What you should do:
The data is to be set down once more, exactly as it reads.

Raw data:
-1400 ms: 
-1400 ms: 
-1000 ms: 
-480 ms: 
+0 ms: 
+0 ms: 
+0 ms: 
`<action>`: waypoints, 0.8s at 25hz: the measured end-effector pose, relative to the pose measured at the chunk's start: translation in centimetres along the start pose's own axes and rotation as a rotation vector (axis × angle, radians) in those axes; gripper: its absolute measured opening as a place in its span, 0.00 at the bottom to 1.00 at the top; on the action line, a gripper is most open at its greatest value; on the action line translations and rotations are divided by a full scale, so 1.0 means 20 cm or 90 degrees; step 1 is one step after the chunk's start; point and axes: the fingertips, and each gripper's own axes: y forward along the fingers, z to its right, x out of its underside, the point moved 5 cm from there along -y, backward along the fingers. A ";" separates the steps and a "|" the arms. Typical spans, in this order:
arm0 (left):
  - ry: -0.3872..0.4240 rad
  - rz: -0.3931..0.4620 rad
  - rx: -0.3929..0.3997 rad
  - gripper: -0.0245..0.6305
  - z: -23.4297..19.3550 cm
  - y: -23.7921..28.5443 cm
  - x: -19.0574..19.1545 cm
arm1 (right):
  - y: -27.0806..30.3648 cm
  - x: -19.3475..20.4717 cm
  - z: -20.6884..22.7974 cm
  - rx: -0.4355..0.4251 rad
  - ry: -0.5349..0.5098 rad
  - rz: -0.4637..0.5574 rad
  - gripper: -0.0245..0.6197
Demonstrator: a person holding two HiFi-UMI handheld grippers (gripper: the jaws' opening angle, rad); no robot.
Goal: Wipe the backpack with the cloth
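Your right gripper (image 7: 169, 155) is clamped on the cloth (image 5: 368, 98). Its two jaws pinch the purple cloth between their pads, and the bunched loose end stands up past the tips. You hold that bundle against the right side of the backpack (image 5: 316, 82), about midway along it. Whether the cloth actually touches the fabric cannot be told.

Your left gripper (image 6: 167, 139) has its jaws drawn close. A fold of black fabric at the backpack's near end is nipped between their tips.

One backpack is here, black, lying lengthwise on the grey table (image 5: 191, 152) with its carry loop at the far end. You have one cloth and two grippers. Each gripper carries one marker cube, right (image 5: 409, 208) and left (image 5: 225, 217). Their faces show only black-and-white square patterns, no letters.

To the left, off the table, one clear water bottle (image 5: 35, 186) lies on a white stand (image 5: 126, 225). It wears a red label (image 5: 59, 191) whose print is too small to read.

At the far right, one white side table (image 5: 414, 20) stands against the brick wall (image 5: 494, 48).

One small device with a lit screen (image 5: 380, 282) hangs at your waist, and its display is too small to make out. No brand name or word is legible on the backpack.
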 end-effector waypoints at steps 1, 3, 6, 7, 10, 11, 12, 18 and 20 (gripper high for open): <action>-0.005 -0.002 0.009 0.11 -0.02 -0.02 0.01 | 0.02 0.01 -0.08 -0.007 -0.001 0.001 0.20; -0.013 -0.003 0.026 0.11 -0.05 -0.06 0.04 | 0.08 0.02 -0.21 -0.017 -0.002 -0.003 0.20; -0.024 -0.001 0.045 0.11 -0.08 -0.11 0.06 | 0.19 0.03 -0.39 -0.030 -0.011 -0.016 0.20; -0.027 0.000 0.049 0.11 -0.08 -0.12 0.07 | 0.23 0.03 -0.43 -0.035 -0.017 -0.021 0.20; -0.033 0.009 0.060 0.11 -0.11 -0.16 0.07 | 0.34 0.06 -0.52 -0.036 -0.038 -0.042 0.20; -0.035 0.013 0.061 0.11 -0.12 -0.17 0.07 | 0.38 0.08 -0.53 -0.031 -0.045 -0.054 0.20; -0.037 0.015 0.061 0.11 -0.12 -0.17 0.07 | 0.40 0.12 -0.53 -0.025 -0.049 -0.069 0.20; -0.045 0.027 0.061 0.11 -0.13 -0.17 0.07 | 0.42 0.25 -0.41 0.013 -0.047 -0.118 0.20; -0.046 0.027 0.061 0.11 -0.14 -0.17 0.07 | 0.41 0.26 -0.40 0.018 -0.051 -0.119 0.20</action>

Expected output:
-1400 ms: 
-1400 ms: 
-1000 ms: 
-480 ms: 
+0 ms: 
+0 ms: 
+0 ms: 
`<action>`: waypoints, 0.8s at 25hz: the measured end-effector pose, relative to the pose measured at the chunk's start: translation in centimetres along the start pose's own axes and rotation as a rotation vector (axis × angle, radians) in those axes; gripper: its absolute measured opening as a place in its span, 0.00 at the bottom to 1.00 at the top; on the action line, a gripper is most open at its greatest value; on the action line translations and rotations are divided by a full scale, so 1.0 means 20 cm or 90 degrees; step 1 is one step after the chunk's start; point and axes: the fingertips, and each gripper's own axes: y forward along the fingers, z to its right, x out of its underside, the point moved 5 cm from there along -y, backward along the fingers. A ";" separates the steps and a "|" the arms. Typical spans, in this order:
arm0 (left):
  - ry: -0.3872..0.4240 rad
  - rz: -0.3931..0.4620 rad
  - rx: -0.3929..0.3997 rad
  - gripper: -0.0245..0.6305
  - z: -23.4297..19.3550 cm
  - y: -23.7921..28.5443 cm
  - x: -19.0574..19.1545 cm
arm1 (right):
  - y: -27.0806..30.3648 cm
  - x: -19.3475..20.4717 cm
  - z: -20.6884..22.7974 cm
  - rx: -0.4355..0.4251 rad
  - ry: -0.5349..0.5098 rad
  - rz: -0.4637..0.5574 rad
  - gripper: -0.0245..0.6197
Demonstrator: a person holding two HiFi-UMI handheld grippers (gripper: the jaws' opening angle, rad); no robot.
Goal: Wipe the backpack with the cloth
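Your right gripper (image 7: 169, 155) is clamped on the cloth (image 5: 368, 98). Its two jaws pinch the purple cloth between their pads, and the bunched loose end stands up past the tips. You hold that bundle against the right side of the backpack (image 5: 316, 82), about midway along it. Whether the cloth actually touches the fabric cannot be told.

Your left gripper (image 6: 167, 139) has its jaws drawn close. A fold of black fabric at the backpack's near end is nipped between their tips.

One backpack is here, black, lying lengthwise on the grey table (image 5: 191, 152) with its carry loop at the far end. You have one cloth and two grippers. Each gripper carries one marker cube, right (image 5: 409, 208) and left (image 5: 225, 217). Their faces show only black-and-white square patterns, no letters.

To the left, off the table, one clear water bottle (image 5: 35, 186) lies on a white stand (image 5: 126, 225). It wears a red label (image 5: 59, 191) whose print is too small to read.

At the far right, one white side table (image 5: 414, 20) stands against the brick wall (image 5: 494, 48).

One small device with a lit screen (image 5: 380, 282) hangs at your waist, and its display is too small to make out. No brand name or word is legible on the backpack.
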 end-effector waypoints at steps 1, 3, 6, 7, 10, 11, 12, 18 and 20 (gripper high for open): <action>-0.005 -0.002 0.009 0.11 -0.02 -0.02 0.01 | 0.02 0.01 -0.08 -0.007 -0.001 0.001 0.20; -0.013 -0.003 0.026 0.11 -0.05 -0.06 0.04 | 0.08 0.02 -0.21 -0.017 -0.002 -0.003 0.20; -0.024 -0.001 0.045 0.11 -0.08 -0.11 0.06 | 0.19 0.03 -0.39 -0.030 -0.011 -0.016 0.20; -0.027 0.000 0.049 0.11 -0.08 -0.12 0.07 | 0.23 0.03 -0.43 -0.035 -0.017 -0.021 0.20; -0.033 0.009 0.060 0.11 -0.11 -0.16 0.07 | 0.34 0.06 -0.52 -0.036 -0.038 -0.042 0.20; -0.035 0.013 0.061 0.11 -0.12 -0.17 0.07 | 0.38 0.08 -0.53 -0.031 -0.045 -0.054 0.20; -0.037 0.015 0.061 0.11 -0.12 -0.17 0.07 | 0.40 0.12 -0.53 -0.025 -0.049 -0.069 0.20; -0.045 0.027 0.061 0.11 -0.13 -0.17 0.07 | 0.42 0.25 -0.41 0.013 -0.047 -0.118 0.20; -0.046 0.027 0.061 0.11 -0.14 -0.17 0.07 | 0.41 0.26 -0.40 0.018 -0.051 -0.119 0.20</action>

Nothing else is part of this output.